Macao native and Cultural Affairs Bureau special projects division head Boyce Lam has long been a fan of his city's arts festival.

"I saw the festival as a child and have been involved in it since its 13th edition," Lam says.

"I am so happy to see it grow and gain audiences' approval."

Now in its 25th year, the "silver jubilee" edition of the festival retains its focus of Macao arts for Macao audiences, with approximately half of its program consisting of local performers.

They share the stage with the likes of the US' Lucinda Childs Dance Company's revival of Dance (May 17-18), a landmark Postmodern classic; Canadian Robert Lepage's virtual theater project marking the 200th anniversary of Hans Christian Andersen's birth, dubbed The Andersen Project (May 23-24); Singapore's W!ld Rice's production of Oscar Wilde's The Importance of Being Earnest (May 16-17); and Portuguese siren Carminho's interpretations of soul-wrenching Fado standards (May 4).

There is an extensive family program to instill a love for the arts at an early age.

Argentinean clown and puppeteer Roberto White uses everyday objects, such as plastic bags and wrapping paper, for his mime-based puppet production Special Creatures (May 16-18).

Japan's original contemporary shadow play theater Kakashiza brings the Wild Kingdom to Macao with agile hands against light and shadow in Animare (May 10-13).

And Julien Cottereau, a mime and former clown with Cirque du Soleil, will mesmerize audiences as a little boy in Imagine Toi (May 23-25).

"I would highlight Dance, a seminal collaboration among three 20th-century masters-choreography by Lucinda Childs and music composed by Philip Glass, set against the Modernist film by visual artist Sol LeWitt," Lam says.

Dance combines the athleticism of contemporary dance movements with natural walking rhythms, leaps and sudden changes in direction for a complex show that appears simple. The live dancers are juxtaposed against LeWitt's film background of 1979 dancers performing the same routine. Dance was revived in 2009 before touring London, Vienna and New York City.

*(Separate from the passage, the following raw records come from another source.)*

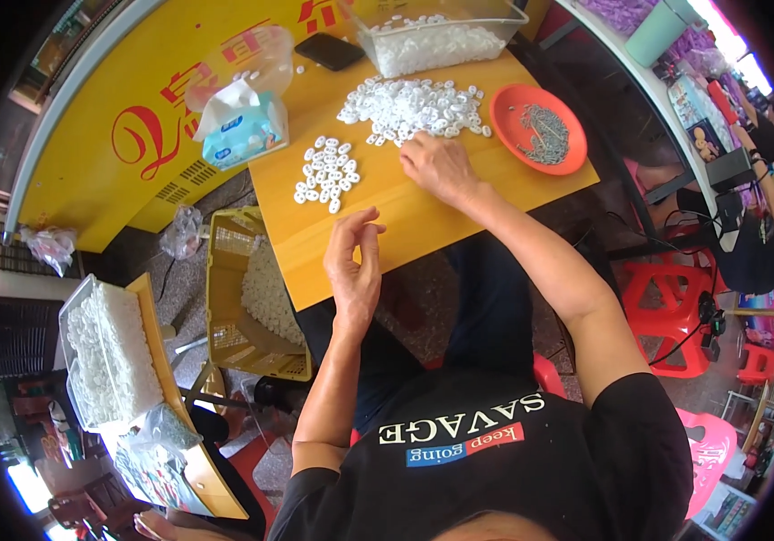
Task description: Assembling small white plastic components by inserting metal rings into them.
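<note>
My right hand (436,167) is at the near edge of a large heap of small white oval plastic pieces with two holes (418,106), its fingers bent and pressed together. Whatever its fingertips hold is hidden. My left hand (355,270) hovers at the near edge of the wooden tabletop (315,248), thumb and fingers curled toward each other; anything between them is too small to make out. Beyond the left hand, a smaller group of the same white pieces (325,171) lies spread out. At the right, an orange-red plate (574,113) holds many small grey metal parts.
A clear bin (441,50) of white pieces stands at the back, near a black phone (330,52). A tissue pack (244,131) sits at the left edge. Below left are a yellow crate (224,270) and another filled clear box (112,352). Red stools (666,288) stand right.
</note>
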`<state>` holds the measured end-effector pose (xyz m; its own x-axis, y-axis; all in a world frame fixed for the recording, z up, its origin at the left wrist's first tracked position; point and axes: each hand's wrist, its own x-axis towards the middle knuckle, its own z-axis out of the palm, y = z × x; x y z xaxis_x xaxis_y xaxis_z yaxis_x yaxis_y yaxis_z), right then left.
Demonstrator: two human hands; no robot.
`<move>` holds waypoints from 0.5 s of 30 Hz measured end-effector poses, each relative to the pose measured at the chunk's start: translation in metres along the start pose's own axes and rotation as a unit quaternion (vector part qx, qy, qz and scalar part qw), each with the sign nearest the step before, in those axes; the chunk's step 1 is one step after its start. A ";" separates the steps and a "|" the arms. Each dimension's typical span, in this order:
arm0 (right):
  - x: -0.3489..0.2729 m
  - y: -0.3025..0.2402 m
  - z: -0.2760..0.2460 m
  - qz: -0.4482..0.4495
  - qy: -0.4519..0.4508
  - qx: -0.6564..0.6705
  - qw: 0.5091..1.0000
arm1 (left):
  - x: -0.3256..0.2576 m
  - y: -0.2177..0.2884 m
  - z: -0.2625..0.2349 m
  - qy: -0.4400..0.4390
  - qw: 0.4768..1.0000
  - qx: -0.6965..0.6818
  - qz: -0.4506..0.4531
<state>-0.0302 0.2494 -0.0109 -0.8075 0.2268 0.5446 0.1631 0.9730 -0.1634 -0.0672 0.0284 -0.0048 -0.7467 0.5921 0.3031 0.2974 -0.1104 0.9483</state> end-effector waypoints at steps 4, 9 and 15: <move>-0.006 0.005 -0.004 0.028 0.022 0.033 0.999 | 0.019 -0.001 0.021 -0.033 0.991 -0.088 -0.091; -0.017 0.004 -0.016 0.181 0.009 0.314 0.932 | 0.039 -0.007 0.042 -0.026 0.991 -0.095 -0.093; -0.026 -0.012 -0.064 0.362 -0.077 0.585 0.721 | 0.047 0.004 0.058 -0.035 0.992 0.039 0.114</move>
<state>0.0248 0.2350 0.0295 -0.8185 0.5627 -0.1160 0.0566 -0.1218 -0.9909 -0.0667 0.1017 0.0081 -0.6119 0.6137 0.4989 0.5012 -0.1871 0.8449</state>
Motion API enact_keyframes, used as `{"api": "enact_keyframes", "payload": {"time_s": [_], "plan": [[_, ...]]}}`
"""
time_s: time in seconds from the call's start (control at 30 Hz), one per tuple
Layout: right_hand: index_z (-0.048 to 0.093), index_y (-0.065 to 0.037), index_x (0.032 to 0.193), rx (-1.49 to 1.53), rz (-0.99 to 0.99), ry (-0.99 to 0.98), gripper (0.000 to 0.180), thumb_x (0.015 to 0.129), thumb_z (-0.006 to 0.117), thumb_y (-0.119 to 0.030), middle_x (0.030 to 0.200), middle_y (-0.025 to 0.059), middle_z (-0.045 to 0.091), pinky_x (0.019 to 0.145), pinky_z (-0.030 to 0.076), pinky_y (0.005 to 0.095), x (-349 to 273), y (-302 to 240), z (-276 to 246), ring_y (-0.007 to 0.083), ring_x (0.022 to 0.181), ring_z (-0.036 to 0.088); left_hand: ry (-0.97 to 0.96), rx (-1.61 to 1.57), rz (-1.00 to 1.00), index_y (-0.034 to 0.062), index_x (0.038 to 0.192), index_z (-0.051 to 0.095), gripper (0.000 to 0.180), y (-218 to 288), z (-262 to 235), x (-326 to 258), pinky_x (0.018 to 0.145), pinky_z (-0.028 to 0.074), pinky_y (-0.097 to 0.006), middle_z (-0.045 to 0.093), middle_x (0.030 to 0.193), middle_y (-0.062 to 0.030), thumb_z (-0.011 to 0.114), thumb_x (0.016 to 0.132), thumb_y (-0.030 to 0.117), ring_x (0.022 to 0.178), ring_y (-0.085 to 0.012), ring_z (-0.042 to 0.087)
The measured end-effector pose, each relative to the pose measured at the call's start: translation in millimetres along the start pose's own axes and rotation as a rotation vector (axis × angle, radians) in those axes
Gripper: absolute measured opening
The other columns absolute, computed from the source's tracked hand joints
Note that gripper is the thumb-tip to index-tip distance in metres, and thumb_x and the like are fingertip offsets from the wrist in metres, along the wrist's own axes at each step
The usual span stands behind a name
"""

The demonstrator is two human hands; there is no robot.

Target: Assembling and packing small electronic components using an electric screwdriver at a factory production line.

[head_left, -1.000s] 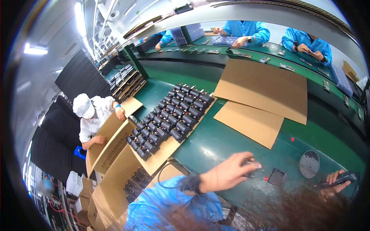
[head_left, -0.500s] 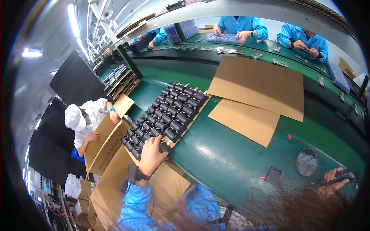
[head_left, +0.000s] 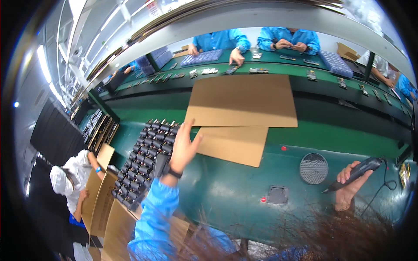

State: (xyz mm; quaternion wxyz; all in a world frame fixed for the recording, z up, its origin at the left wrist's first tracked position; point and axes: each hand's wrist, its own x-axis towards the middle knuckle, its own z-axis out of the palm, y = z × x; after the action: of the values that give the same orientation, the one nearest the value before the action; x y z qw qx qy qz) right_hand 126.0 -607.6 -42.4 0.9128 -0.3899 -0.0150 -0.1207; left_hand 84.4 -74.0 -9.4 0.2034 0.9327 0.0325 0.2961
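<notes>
no legible text, dark printed characters along the brown carton's (head_left: 102,212) side at lower left, too small and skewed to read, white sign (head_left: 154,8) near top edge, reddish marks, too blurred to read

Green worktop (head_left: 222,195) with a glossy surface. Just left of the left hand (head_left: 183,148), black parts (head_left: 141,161) are set out in close rows. To that hand's right lie two flat cardboard sheets (head_left: 244,102), partly overlapping. Left of the right hand (head_left: 348,178) sit a round dish (head_left: 313,168) of small pieces and, nearer the wearer, a dark square tray (head_left: 278,195) beside a red dot (head_left: 263,199).
</notes>
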Motion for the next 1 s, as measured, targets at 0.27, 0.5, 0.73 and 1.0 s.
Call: {"api": "enact_keyframes", "payload": {"time_s": [0.27, 0.5, 0.73, 1.0], "plan": [[0.048, -0.012, 0.1, -0.019, -0.002, 0.034, 0.069, 0.096, 0.028, -0.078, 0.06, -0.0008, 0.042, 0.051, 0.037, 0.0276, -0.6, 5.1, -3.7, 0.0122, 0.048, 0.041, -0.233, 0.499, -0.517, -0.007, 0.142, 0.037, 0.103, -112.7, 72.4, 108.0, 0.113, 0.033, -0.055, 0.053, 0.138, -0.0315, 0.065, 0.08, 0.07, 0.133, -0.0461, 0.046], [0.048, -0.012, 0.099, -0.001, -0.017, 0.048, 0.07, 0.096, 0.026, -0.078, 0.06, -0.0006, 0.041, 0.05, 0.037, 0.0282, 4.5, -2.6, -9.7, 0.0122, 0.048, 0.041, 0.063, 0.127, -0.298, -0.0048, 0.125, 0.06, 0.069, -130.2, 71.5, 124.2, 0.089, 0.055, -0.046, 0.069, 0.115, -0.0243, 0.082, 0.078, 0.041, 0.105, -0.0407, 0.068], [0.049, -0.012, 0.097, -0.005, -0.017, 0.027, 0.07, 0.096, 0.027, -0.079, 0.059, -0.0009, 0.042, 0.05, 0.037, 0.0276, 6.3, -1.8, -2.8, 0.0118, 0.047, 0.041, 0.045, -0.855, -0.619, -0.0031, 0.122, 0.058, 0.029, -116.2, 29.7, 113.3, 0.085, 0.057, -0.034, 0.069, 0.11, -0.0116, 0.059, 0.102, 0.018, 0.095, -0.0205, 0.069], [0.049, -0.012, 0.097, 0.003, -0.008, 0.066, 0.069, 0.096, 0.029, -0.078, 0.059, -0.0018, 0.04, 0.049, 0.037, 0.0266, 5.0, -1.9, -0.5, 0.0109, 0.047, 0.04, 0.22, -1.166, -0.769, 0.0027, 0.11, 0.061, 0.018, -109.6, 4.3, 94.3, 0.063, 0.053, -0.028, 0.07, 0.095, -0.0063, 0.054, 0.103, 0.017, 0.08, -0.0164, 0.068]]}}
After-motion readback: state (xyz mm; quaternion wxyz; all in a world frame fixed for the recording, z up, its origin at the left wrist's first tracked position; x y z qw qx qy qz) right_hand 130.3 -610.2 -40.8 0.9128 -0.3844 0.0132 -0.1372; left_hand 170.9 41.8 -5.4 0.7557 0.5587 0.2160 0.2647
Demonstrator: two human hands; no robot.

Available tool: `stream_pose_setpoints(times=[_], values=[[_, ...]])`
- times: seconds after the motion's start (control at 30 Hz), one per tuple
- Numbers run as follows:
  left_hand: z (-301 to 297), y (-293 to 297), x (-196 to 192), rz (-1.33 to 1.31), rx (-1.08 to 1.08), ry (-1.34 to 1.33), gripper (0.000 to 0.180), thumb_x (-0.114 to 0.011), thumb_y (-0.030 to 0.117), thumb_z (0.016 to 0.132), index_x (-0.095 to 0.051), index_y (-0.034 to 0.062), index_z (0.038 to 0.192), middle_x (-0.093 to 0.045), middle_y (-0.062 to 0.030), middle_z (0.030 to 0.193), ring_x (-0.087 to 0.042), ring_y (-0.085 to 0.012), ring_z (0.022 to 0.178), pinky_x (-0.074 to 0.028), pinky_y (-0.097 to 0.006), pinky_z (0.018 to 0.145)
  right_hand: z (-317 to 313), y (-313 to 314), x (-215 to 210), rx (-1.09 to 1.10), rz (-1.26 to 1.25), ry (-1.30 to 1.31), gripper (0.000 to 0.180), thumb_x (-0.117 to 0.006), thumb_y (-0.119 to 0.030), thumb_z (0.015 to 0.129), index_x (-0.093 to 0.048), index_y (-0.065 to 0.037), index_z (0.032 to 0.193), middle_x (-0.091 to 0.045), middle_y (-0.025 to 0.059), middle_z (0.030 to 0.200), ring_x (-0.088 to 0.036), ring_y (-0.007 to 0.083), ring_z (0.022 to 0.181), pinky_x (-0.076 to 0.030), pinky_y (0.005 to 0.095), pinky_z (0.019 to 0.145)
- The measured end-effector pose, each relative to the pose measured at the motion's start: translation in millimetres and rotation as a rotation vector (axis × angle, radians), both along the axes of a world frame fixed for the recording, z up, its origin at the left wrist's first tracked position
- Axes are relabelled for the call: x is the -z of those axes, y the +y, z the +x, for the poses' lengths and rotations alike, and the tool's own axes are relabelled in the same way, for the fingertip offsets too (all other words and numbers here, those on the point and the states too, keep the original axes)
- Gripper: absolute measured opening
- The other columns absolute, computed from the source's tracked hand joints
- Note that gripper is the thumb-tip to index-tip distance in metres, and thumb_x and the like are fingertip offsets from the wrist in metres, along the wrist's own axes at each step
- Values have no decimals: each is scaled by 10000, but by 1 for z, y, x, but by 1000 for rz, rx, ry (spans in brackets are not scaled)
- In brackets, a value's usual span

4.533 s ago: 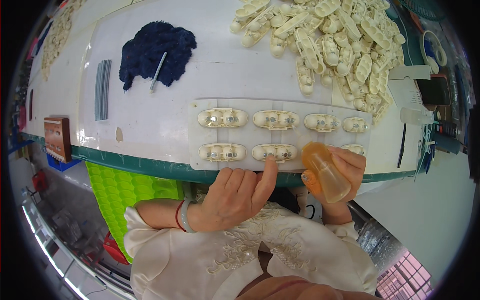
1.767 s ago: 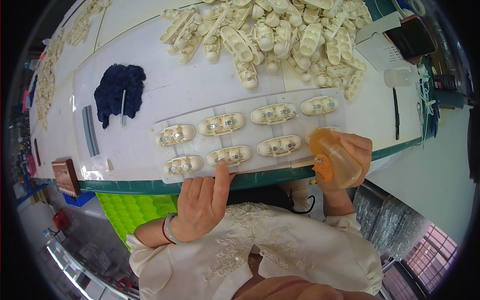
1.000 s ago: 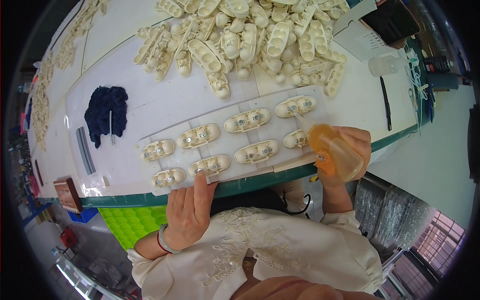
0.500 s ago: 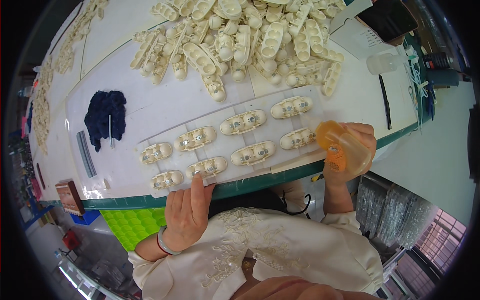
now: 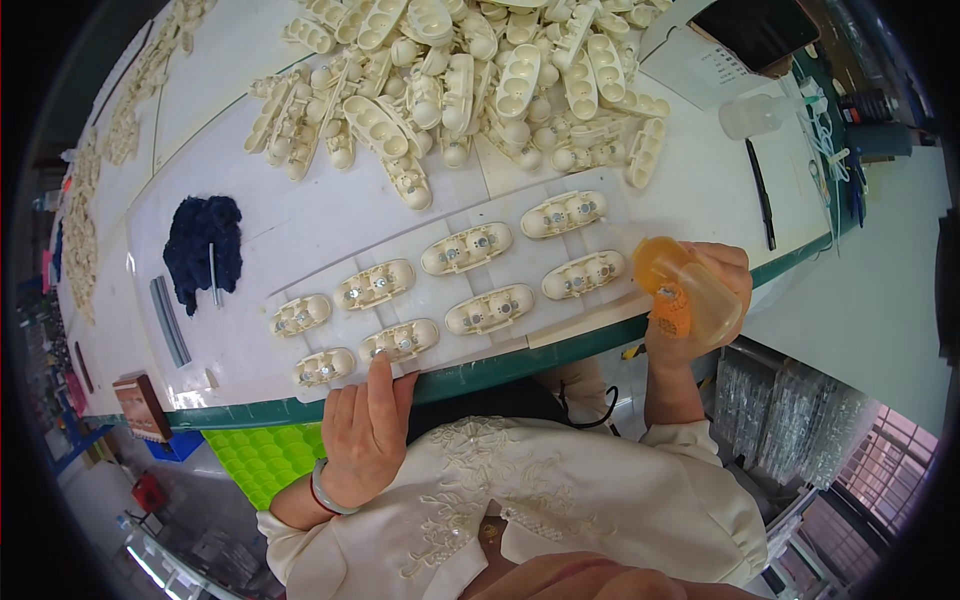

"Dance is much the same as it was originally seen in 1979," admits Alisa Regas, managing director and creative principal with Pomegranate Arts, the company mounting Dance with Childs.

"The main difference is actually in the dancers themselves. Onscreen, the dancers from 1979 were much less formally trained and have a different quality to the movement. This has been one of the most interesting aspects of the project: The work itself appears timeless while the dancers interpreting it are very much of our own era."

"The Patua theater is one of the most awaited shows in each edition of the MAF," says Lam.